* Your assignment:
What do the lines from the top of the data through the line with "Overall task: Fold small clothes" say? Quote them exactly and include both ends.

* Data shown:

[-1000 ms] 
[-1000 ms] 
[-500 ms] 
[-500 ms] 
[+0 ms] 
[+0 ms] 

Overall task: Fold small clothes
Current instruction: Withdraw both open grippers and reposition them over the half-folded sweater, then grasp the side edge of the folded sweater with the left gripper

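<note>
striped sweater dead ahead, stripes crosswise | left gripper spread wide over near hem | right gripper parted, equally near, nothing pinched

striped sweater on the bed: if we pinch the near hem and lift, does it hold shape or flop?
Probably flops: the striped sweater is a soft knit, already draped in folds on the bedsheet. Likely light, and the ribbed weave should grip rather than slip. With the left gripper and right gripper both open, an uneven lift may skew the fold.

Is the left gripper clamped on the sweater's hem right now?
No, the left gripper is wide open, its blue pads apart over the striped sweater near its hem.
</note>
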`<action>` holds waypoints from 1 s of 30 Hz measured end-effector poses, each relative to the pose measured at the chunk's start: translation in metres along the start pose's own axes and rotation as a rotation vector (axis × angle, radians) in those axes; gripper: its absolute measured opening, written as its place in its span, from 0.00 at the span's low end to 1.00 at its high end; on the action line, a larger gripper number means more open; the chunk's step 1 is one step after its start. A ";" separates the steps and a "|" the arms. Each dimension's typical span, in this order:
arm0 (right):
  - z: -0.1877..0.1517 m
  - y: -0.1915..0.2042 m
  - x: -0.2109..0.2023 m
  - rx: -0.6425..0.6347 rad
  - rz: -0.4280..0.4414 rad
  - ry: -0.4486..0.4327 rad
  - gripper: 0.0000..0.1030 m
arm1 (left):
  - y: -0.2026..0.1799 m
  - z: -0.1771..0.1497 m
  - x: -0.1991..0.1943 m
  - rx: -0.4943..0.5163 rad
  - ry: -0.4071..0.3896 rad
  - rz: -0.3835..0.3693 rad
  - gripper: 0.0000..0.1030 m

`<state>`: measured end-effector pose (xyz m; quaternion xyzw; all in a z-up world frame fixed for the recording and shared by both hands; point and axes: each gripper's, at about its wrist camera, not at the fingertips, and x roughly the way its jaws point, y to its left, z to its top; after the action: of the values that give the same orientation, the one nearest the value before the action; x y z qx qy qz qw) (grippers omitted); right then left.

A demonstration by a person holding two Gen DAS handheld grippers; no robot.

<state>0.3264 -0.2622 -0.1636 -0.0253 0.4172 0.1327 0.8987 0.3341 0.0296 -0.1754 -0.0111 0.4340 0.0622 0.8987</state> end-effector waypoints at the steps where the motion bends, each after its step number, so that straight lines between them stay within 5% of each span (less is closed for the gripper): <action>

* Result of the task:
[-1000 ms] 
[-1000 ms] 
[-500 ms] 
[-500 ms] 
[+0 ms] 
[+0 ms] 

Overall task: Fold small clothes

No further output is needed for this exercise.